🧪Advanced Query Techniques

This module covers Window Functions, Recursive Queries, Set Operations, Pivoting and Unpivoting.

📘 Window Functions

Window functions are powerful tools in SQL that allow you to perform calculations across a set of table rows that are somehow related to the current row.
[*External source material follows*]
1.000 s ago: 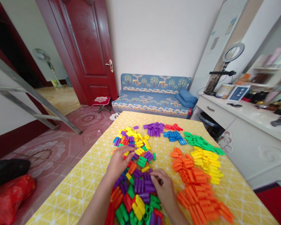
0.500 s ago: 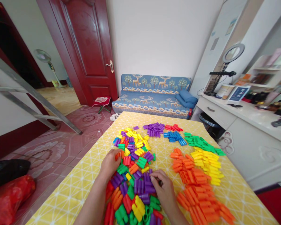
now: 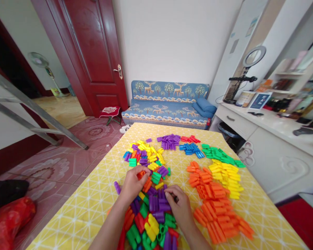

They are especially useful for running totals, cumulative aggregates, ranking, and more.

💡 Key Window Function Concepts

`OVER()`: Defines the window of rows that will be used for calculation.
`PARTITION BY`: Divides the result set into partitions before applying the window function.
`ORDER BY`: Determines the order in which rows are processed within each partition.

💡 Common Window Functions

`ROW_NUMBER()`: Assigns a unique number to each row in the result set.
`RANK()`: Assigns a rank to each row within its partition of the result set.
`DENSE_RANK()`: Similar to RANK(), but without gaps between ranks.
`LAG()`: Accesses data from a previous row in the same result set.
`LEAD()`: Accesses data from a subsequent row in the same result set.

✅ ROW_NUMBER() Example

SELECT
  employee_id,
  name,
  salary,
  ROW_NUMBER() OVER(ORDER BY salary DESC) AS row_num
FROM employees;

This example assigns a unique sequential number to each employee based on their salary in descending order.

💡 PARTITION BY Example

SELECT
  department,
  name,
  salary,
  ROW_NUMBER() OVER(PARTITION BY department ORDER BY salary DESC) AS row_num
FROM employees;

In this example, the `PARTITION BY` clause ensures that row numbers reset for each department.

💡 RANK() vs DENSE_RANK()

Both functions assign rankings, but `RANK()` leaves gaps when there are ties (e.g., two employees with the same salary), while `DENSE_RANK()` does not leave gaps.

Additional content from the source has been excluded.